Em nossa democracia representativa os representantes eleitos não representam nada. Dez dias depois de cada eleição, eles não sabem das ideias que os levaram aos parlamentos, a maior delas votar no amigo, o apoio de cabos eleitorais, alguns cartazes e, hoje, algumas mensagens conjunturais nas redes sociais. Basta ver na votação da Reforma da Previdência que os principais entraves — causa das maiores discussões — eram as reivindicações corporativas de sindicalistas, evangélicos, ativistas femininas, minorias discriminadas (LGBT), ruralistas e outros menos votados. São interesses setoriais defendidos por grupos corporativos. 

Hoje, já é unanime a constatação de que a única legitimidade que resistiu nos parlamentos é a geográfica, isto é, a que existe nos países em que usam o voto distrital, onde o deputado representa o território e a população do seu distrito e por isso mesmo, repetimos, é legitimo. 

Há 40 anos apresentei no Senado um projeto de Voto Distrital, que pode ser misto ou puro. Dorme no sono profundo dos Anais do Congresso Nacional, que Golbery dizia serem o único lugar em que se pode guardar um segredo. 
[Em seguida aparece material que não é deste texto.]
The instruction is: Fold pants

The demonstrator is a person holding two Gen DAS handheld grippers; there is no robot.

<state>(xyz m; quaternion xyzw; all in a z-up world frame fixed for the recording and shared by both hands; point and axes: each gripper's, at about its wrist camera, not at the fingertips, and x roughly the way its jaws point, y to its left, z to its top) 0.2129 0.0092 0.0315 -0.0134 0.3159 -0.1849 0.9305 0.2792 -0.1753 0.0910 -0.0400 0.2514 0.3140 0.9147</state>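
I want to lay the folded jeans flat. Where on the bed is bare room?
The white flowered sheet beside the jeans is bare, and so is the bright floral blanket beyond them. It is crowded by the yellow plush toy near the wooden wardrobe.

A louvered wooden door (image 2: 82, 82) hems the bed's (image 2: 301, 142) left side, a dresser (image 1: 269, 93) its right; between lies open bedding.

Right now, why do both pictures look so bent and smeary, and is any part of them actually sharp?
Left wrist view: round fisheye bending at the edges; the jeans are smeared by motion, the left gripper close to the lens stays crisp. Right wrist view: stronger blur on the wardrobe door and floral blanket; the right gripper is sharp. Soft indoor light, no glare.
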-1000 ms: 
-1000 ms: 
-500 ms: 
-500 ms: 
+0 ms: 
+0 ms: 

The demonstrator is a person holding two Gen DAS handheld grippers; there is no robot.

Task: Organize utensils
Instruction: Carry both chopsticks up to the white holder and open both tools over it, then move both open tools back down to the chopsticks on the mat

Enquanto isso, todos, tendo à frente os cientistas políticos, são unânimes em afirmar que a democracia representativa agoniza. Sua única e visível legitimidade passa a ser, na hora de votar,  ter amigo e ser amigo do eleitor.

José Sarney foi Presidente do Brasil, Presidente do Senado Federal, Governador do Maranhão, Senador pelo Maranhão e pelo Amapá e Deputado Federal. É o político mais longevo da História do Brasil, com mais de 60 anos de mandatos. É autor de 122 livros com 172 edições, decano da Academia Brasileira de Letras e membro de várias outras academias.